> [Task to complete] Please quote the material exactly, every line of it.
(Provided data Opens)
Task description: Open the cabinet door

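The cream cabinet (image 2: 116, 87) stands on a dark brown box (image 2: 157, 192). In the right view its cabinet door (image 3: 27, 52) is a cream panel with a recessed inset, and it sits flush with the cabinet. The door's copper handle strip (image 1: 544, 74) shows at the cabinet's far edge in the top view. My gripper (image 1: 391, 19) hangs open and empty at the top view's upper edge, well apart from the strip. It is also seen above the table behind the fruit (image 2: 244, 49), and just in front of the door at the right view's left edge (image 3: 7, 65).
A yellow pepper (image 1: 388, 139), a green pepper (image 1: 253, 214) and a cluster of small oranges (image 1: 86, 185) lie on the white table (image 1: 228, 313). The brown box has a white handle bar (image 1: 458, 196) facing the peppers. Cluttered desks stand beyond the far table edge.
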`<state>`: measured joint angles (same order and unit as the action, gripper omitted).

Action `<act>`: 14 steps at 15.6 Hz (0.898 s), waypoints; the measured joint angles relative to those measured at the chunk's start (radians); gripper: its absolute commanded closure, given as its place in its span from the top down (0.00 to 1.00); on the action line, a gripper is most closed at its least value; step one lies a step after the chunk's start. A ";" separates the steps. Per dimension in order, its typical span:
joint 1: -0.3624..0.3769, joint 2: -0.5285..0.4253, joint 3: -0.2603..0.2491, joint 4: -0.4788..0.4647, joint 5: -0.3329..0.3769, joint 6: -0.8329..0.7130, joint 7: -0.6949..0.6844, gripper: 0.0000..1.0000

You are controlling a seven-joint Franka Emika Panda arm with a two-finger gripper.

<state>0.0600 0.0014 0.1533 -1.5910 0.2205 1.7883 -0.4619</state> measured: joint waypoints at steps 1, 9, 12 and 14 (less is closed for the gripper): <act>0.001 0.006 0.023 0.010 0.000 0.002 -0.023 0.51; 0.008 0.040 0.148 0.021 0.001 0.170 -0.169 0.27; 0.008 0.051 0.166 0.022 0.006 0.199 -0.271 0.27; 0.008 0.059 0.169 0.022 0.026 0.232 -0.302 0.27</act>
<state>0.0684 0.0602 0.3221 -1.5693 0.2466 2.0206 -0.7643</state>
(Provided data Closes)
> [Response]
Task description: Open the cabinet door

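The cream cabinet (image 2: 116, 87) stands on a dark brown box (image 2: 157, 192). In the right view its cabinet door (image 3: 27, 52) is a cream panel with a recessed inset, and it sits flush with the cabinet. The door's copper handle strip (image 1: 544, 74) shows at the cabinet's far edge in the top view. My gripper (image 1: 391, 19) hangs open and empty at the top view's upper edge, well apart from the strip. It is also seen above the table behind the fruit (image 2: 244, 49), and just in front of the door at the right view's left edge (image 3: 7, 65).
A yellow pepper (image 1: 388, 139), a green pepper (image 1: 253, 214) and a cluster of small oranges (image 1: 86, 185) lie on the white table (image 1: 228, 313). The brown box has a white handle bar (image 1: 458, 196) facing the peppers. Cluttered desks stand beyond the far table edge.
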`<state>`: measured joint angles (same order and unit as the action, gripper omitted).

Action `<act>`: 14 steps at 15.6 Hz (0.898 s), waypoints; the measured joint angles relative to those measured at the chunk's start (radians); gripper: its absolute commanded closure, given as its place in its span from the top down (0.00 to 1.00); on the action line, a gripper is most closed at its least value; step one lies a step after the chunk's start. A ";" separates the steps. Per dimension in order, its typical span:
joint 1: -0.3624..0.3769, joint 2: -0.5285..0.4253, joint 3: -0.2603..0.2491, joint 4: -0.4788..0.4647, joint 5: -0.3329..0.3769, joint 6: -0.8329..0.7130, joint 7: -0.6949..0.6844, gripper: 0.0000..1.0000

You are controlling a seven-joint Franka Emika Panda arm with a two-finger gripper.

<state>0.0600 0.0014 0.1533 -1.5910 0.2205 1.7883 -0.4619</state> measured: joint waypoints at steps 1, 9, 12 and 14 (less is closed for the gripper): <act>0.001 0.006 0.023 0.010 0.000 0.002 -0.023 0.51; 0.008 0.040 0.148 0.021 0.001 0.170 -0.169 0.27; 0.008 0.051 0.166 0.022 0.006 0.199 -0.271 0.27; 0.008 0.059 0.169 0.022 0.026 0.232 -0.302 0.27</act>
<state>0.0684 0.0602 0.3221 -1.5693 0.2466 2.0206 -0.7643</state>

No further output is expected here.